This post focuses on issue separate from the mathematics of the index formulation, and has to do with what the typical weights at any given instant in time should pertain to. Should one use the expenditure weights that pertain to all the households aggregated in the economy? Or should one use the expenditure weights that pertain to the “typical” household? Kokoski (2003) [updated link] summarizes the distinction thus:
In the democratic index, the expenditure pattern of each household counts in equal measure in determining the population index; in essence, it is a case of “one household–one vote”. In the plutocratic case, the contribution of each household’s expenditure pattern is positively related to the total expenditure of that household relative to other households–in essence, “one dollar, one vote”.
Clearly, there’s no “right” answer to this question. Just like when asking for the average household income, does one take the income earned in a year, and divide by all the households in the US? Or does one identify all the households in the US, rank them by income from top to bottom, and pick the one in the middle. The former yields the mean, the latter yields the median. Both are measures of central tendency.

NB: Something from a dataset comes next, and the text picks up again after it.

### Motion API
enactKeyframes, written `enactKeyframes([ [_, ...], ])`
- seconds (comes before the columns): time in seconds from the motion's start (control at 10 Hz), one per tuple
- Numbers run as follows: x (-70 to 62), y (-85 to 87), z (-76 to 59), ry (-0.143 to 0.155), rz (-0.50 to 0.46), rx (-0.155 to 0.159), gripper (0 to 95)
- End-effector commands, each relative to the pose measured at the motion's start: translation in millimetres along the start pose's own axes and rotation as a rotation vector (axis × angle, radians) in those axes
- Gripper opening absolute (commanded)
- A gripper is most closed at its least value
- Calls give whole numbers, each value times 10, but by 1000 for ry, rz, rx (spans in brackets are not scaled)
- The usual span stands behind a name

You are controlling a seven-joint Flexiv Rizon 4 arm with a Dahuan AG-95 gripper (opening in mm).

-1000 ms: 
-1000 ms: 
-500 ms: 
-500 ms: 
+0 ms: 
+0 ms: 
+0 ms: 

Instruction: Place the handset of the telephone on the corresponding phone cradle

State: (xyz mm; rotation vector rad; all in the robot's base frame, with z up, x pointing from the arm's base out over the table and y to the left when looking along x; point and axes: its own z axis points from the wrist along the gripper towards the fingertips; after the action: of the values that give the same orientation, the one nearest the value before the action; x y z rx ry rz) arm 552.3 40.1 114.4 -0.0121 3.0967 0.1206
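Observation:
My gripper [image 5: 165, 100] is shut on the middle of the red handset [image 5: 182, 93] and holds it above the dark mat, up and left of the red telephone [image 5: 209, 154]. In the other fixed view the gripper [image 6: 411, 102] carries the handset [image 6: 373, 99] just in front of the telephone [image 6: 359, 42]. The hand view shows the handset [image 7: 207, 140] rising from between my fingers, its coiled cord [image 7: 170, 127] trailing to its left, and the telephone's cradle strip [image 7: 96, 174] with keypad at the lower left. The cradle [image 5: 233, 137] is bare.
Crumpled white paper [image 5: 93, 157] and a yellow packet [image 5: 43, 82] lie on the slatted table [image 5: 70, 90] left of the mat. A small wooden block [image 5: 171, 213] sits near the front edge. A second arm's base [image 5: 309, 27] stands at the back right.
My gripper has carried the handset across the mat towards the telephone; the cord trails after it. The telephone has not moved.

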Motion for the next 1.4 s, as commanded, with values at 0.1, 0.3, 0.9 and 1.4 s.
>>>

Understanding that distinction can be helpful in understanding why any given observer does not feel the CPI represents his or her experiences. Literally, unless the income distribution is concentrated at one level, or all households have the same expenditure patterns regardless of income levels, then almost nobody will feel the CPI is representative of the changing prices facing them. The more unequally income is distributed, or the more expenditure shares vary by income level, the more strongly this perception will held.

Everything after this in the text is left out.